The claim that populations in Houthi territory have no alternative is equally false. Yemen's government controls significant territory where aid can be delivered without interference. Yet international resources remain concentrated in Houthi-controlled Sanaa, even as populations migrate to government-held areas. The UN could channel aid through government areas and local organizations instead of reinforcing the Houthi monopoly. That it does not do so reveals an institutional preference for engaging with the established authorities — even when they steal aid, threaten staff, and weaponize suffering.

The evidence is wide ranging and includes the diversion of assistance to reach Hezbollah in Lebanon, the resale of food aid, and the disappearance of medical supplies. This is organized profiteering, not mismanagement. The Houthis prefer civilian suffering to aid they cannot control or monetize. Starvation serves their political interests when the alternative is aid delivery that bypasses their authority. International agencies know this and continue anyway, treating access as an end in itself rather than asking whether it serves the people or the militia controlling them.

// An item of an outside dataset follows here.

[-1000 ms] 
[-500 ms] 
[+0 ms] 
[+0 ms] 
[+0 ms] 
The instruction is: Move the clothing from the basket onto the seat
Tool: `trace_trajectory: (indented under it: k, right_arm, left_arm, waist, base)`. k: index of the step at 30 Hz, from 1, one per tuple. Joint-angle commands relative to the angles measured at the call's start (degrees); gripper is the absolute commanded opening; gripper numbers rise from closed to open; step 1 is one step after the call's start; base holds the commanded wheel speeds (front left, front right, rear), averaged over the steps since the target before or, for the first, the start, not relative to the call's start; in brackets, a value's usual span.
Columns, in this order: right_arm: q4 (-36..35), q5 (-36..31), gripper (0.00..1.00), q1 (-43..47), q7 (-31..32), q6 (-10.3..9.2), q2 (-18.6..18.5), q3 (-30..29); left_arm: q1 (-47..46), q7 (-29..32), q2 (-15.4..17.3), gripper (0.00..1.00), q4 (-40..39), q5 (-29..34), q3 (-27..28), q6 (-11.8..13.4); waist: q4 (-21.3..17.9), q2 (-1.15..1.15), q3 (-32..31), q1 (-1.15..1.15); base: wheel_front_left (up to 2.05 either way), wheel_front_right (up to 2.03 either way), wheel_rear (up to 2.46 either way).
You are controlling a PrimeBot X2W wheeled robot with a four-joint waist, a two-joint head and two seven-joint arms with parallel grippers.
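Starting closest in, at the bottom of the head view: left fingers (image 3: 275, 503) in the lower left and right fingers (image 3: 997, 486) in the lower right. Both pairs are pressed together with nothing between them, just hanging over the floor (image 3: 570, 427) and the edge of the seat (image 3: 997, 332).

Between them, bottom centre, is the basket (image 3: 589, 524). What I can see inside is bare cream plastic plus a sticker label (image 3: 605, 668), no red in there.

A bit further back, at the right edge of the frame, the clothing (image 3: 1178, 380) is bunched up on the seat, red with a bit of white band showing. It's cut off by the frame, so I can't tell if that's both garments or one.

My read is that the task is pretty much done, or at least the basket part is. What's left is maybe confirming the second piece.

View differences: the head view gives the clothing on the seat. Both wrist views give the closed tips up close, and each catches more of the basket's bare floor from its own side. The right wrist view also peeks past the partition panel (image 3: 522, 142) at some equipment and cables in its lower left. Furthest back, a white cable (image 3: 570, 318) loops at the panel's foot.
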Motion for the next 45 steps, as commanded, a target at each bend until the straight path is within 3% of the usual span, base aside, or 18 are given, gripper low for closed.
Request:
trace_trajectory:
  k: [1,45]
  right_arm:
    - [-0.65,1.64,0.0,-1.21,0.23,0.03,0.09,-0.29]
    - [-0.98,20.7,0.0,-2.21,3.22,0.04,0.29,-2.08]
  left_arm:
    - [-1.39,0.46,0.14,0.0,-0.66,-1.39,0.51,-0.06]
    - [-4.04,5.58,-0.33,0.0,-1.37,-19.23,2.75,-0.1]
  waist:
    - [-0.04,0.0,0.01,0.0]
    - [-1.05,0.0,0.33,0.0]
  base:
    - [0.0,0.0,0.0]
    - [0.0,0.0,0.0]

From gatekeeping to hostage-taking

Since May 2024, the Houthis have detained over 60 humanitarian workers, including 13 UN staff and at least 50 employees of international and Yemeni civil society organizations, on fabricated espionage charges. In January 2025, eight more UN workers were arrested, one of whom died in Houthi custody, prompting the UN to suspend operations in Saada governorate. Rather than resulting in consequences, these detentions revealed the Houthis' ability to escalate without cost.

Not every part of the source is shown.